Ideally, a business should have a varied portfolio of projects. Some may be risky with high returns, and some may be easier with lower returns. But how does a company choose which projects go ahead, and which ones to reject? That is the role of project selection.
This short blog will overview project selection methods, which can be broadly broken down into financial and non-financial methods.
Financial Project Selection Methods
Since most business projects are run to make money, financial methods of project evaluation are fairly commonplace:
- Payback. This method calculates the amount of time it takes to recover the projects investment cost. As an example, £100,000 invested in a project which returns £10,000 a month, will pay back in 10 months.
- Return On Investment. This method looks at the percentage value of incomes divided by the initial investment. There are in fact many different methods and definitions of ROI. One method takes the average annual profits, and divides by the initial investment, and then multiplies by 100%. As an example, a project with average annual profits of £20,000 and an £80,000 would have an ROI of 25%.
- Net Present Value (NPV). This method takes into account the ‘time-value’ of money. This is critical if inflation is high, or money is being borrowed over a set period, or the amounts are large. In these situations, money in the future is worth less than at today’s value. Profits in future years are therefore discounted to a ‘Present Value’ and the total value (or Net Value) is the sum of these less the investment value. Different discount rates can be used.
- Internal Rate of Return (IRR). This method is similar to the NPV method in that it discounts future money. However instead of using a discount rate to calculate the NPV, the Internal rate of return is the discount rate at which the net present value of all the cash from the project equal zero.
Very often a business will use one of these methods, and state the values that are required for success. However these four different methods can favour different projects. The Payback method is very short term (and ignores incomes after payback is reached). The Payback and ROI method both ignore the ‘Time-Value’ of money, which is important on longer projects. I now have a set of blogs on Financial Approval Methods.
Non-Financial Project Selection Methods
For some projects, a financial return is not the direct benefit (but often the ultimate goal). For instance, a new computer installation may be run as a project to speed up some internal processes, without any direct measurable financial benefit. It isn’t possible to perform a payback or ROI calculation on these projects. Therefore, some non-financial project selection methods may be required:
- Scoring Matrix. This method will identify key benefits for a project (such a market share, processing time, or development time) and places an importance weighting on that criteria. Competing projects are then scored against each criteria, with the weighting taken into consideration to identify the highest-scoring project.
- Risk-Return Matrix. This method will evaluate projects into low/high ‘Risk’ against low/high ‘Rewards’. Ideally low risk projects with high rewards are favoured, although a business may choose to undertake easier low value, low risk projects to create a balanced portfolio of projects.
- Benefit Mapping: A benefits map will help link the deliverables of a project to the organisations goals by identifying the benefits attained.
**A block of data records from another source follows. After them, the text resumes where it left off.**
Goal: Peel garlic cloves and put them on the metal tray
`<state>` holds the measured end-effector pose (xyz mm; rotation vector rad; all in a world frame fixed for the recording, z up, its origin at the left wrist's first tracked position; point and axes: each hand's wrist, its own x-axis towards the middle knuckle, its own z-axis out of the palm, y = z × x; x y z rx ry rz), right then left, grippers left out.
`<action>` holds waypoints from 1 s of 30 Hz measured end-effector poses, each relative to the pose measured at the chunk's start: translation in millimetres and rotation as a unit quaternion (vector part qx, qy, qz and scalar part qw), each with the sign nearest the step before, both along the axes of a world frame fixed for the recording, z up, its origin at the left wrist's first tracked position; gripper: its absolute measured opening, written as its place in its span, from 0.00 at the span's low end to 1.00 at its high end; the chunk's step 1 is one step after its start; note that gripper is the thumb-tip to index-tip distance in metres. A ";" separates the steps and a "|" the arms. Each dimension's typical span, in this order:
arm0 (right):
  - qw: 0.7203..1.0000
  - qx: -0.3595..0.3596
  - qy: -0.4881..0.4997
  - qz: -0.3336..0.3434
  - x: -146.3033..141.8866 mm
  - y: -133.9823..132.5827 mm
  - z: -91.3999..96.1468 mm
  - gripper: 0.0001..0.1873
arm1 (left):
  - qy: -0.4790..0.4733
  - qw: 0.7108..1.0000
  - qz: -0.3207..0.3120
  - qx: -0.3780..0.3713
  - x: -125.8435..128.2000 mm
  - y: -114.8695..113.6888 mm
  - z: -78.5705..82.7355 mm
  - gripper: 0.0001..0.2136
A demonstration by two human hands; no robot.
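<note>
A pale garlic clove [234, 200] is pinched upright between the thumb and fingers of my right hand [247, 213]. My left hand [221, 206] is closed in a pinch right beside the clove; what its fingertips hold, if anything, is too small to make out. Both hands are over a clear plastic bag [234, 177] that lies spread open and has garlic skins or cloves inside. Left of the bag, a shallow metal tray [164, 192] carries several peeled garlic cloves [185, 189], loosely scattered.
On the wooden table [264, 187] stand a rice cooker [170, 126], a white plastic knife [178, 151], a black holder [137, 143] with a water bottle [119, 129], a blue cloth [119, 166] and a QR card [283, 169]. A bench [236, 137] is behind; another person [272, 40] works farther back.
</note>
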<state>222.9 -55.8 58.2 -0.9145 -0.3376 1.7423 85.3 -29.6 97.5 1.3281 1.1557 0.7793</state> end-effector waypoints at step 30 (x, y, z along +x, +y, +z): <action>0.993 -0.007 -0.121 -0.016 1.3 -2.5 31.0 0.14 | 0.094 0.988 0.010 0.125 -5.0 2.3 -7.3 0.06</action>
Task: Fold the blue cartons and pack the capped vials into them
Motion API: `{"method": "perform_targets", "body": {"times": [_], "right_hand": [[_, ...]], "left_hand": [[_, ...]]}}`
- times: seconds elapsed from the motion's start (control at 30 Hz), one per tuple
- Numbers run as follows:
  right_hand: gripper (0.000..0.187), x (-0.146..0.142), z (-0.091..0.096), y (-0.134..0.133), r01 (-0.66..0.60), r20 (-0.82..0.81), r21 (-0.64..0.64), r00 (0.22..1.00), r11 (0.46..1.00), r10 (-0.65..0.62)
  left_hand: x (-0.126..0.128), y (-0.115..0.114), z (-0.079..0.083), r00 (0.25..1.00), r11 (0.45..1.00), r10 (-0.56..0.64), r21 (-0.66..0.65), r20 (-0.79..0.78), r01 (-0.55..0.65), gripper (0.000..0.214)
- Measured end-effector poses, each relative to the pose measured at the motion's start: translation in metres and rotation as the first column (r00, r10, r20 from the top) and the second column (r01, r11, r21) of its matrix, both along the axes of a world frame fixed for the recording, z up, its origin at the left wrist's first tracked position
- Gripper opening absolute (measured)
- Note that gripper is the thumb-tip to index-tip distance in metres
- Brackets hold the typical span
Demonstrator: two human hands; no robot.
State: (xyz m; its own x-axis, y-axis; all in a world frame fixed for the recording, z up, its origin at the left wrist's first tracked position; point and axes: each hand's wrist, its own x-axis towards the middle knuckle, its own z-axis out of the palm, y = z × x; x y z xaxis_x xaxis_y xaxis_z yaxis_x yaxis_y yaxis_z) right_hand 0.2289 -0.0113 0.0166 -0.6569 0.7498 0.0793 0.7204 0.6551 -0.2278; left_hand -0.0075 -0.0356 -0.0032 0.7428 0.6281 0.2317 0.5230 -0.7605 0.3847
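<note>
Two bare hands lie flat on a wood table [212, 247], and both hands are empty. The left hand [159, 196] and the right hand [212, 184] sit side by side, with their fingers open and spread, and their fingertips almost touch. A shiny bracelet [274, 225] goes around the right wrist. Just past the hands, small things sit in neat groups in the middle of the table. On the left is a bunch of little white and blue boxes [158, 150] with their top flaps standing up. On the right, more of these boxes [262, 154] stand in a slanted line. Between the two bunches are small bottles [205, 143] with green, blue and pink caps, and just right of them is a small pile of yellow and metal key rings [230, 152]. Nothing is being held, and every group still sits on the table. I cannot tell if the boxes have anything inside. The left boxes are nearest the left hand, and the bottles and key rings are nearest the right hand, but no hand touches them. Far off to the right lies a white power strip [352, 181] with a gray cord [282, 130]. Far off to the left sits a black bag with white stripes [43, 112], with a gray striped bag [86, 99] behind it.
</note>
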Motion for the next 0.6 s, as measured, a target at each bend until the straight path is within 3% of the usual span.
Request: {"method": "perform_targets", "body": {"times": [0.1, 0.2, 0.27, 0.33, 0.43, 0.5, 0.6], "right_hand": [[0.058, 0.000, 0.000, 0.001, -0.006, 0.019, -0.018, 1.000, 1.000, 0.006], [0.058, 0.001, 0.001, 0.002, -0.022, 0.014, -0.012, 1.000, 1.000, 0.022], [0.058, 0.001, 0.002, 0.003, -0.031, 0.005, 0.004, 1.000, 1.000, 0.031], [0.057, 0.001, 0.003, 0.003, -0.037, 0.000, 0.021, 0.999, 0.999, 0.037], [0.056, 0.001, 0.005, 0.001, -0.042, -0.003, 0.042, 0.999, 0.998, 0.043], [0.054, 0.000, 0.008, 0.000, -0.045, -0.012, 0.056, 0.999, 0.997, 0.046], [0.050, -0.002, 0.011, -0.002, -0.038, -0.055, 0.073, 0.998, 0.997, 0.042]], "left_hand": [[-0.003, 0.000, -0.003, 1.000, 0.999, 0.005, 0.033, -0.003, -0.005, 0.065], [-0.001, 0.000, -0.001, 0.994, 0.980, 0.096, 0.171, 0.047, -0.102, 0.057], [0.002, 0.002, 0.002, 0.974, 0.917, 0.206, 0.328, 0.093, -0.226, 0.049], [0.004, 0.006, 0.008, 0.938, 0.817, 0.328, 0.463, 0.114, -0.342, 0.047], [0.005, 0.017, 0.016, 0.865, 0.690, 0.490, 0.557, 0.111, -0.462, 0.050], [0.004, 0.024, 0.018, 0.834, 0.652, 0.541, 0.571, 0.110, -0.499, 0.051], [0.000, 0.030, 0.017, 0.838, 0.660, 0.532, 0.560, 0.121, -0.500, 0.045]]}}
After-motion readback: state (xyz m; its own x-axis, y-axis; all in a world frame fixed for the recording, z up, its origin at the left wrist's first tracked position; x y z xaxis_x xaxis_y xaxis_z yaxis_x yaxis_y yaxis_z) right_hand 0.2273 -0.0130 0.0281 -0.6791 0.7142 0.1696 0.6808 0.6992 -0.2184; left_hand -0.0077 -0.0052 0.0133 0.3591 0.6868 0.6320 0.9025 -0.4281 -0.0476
For instance, a new computer system as a project deliverable, may create three benefits of; Reduced process times, Improved levels of service, and Fewer mistakes. These will all help the organisation increase customer satisfaction. It is important to add in all of the benefits (and dis-benefits) to such as map, which can then be subjected to a scoring system to identify where the greatest benefits of the project are.
Many projects in social care, charity, or health care may have benefits that cannot be financially measured, however decisions need to be made on which ones to progress. Benefits mapping can help identify where the important benefits of each project really are.
Using a common process for project selection makes it easy to compare projects against each other. This will make the decisions about which projects to undertake easier to make.
Regardless of the method used to justify a project, the management will at some point have to make a go/no-go decision, and select some projects for progression, and some for termination or postponement. These decisions need to be clearly communicated to (and accepted by) the employees, such that everybody understands why they are working on the projects that have been approved.
Financial methods may provide a ‘hard-number’ with which to compare projects against each other, but usually provide a single figure or value for comparison. Non-financial project selection methods such as benefits mapping, may reveal the details of the real project benefits (and their importance) , and take a more holistic view of each project when making important selection decisions.